## Exercise data
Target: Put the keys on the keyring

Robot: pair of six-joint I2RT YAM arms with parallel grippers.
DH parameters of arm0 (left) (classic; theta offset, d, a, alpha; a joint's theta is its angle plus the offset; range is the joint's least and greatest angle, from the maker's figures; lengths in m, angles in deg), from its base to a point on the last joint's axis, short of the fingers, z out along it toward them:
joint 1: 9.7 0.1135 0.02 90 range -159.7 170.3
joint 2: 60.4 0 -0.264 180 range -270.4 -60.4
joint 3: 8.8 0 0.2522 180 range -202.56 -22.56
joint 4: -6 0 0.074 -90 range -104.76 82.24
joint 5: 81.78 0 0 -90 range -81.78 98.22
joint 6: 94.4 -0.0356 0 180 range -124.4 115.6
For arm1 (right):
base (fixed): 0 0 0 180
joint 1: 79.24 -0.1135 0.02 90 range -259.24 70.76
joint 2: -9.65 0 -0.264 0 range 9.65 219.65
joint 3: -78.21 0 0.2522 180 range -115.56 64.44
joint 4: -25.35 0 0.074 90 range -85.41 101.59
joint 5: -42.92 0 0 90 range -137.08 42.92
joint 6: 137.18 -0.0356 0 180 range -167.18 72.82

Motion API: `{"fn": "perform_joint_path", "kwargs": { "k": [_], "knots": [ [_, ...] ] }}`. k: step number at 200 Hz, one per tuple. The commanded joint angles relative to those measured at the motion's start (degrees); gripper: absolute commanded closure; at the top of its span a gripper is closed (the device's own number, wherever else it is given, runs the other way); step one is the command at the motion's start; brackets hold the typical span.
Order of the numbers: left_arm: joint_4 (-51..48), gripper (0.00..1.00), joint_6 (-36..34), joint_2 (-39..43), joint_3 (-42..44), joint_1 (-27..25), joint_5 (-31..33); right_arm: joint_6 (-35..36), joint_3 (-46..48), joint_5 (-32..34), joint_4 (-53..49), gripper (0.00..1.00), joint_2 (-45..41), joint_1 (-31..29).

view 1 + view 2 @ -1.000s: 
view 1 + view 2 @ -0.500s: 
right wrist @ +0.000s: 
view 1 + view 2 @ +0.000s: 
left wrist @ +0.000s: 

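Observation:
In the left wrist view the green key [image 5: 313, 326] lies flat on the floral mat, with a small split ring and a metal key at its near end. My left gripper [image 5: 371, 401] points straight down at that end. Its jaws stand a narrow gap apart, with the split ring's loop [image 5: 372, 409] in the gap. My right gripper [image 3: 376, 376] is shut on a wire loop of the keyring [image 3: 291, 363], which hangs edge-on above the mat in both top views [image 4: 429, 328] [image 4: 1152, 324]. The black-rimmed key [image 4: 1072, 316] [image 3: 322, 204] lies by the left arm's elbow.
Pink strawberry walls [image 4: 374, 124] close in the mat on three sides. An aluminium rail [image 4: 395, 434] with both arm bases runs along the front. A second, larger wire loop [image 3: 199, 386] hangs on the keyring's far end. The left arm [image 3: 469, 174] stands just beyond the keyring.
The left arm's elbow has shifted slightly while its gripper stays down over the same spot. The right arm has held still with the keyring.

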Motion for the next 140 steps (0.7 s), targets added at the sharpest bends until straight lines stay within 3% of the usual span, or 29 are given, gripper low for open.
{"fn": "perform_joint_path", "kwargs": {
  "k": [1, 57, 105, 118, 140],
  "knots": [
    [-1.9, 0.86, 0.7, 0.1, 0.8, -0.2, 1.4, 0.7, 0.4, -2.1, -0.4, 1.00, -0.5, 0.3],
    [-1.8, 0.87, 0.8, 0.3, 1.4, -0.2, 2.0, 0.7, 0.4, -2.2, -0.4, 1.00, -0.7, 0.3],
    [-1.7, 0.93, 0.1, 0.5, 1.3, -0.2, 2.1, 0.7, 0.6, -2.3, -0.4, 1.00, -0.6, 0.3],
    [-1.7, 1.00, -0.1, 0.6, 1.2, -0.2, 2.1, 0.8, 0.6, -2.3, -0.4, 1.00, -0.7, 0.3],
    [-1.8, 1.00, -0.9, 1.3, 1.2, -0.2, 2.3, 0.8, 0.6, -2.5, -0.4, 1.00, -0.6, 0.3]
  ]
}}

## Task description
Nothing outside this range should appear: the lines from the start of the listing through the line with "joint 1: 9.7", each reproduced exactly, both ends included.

## Exercise output
Target: Put the keys on the keyring

Robot: pair of six-joint I2RT YAM arms with parallel grippers.
DH parameters of arm0 (left) (classic; theta offset, d, a, alpha; a joint's theta is its angle plus the offset; range is the joint's least and greatest angle, from the maker's figures; lengths in m, angles in deg), from its base to a point on the last joint's axis, short of the fingers, z out along it toward them:
joint 1: 9.7 0.1135 0.02 90 range -159.7 170.3

The exercise requires nothing further.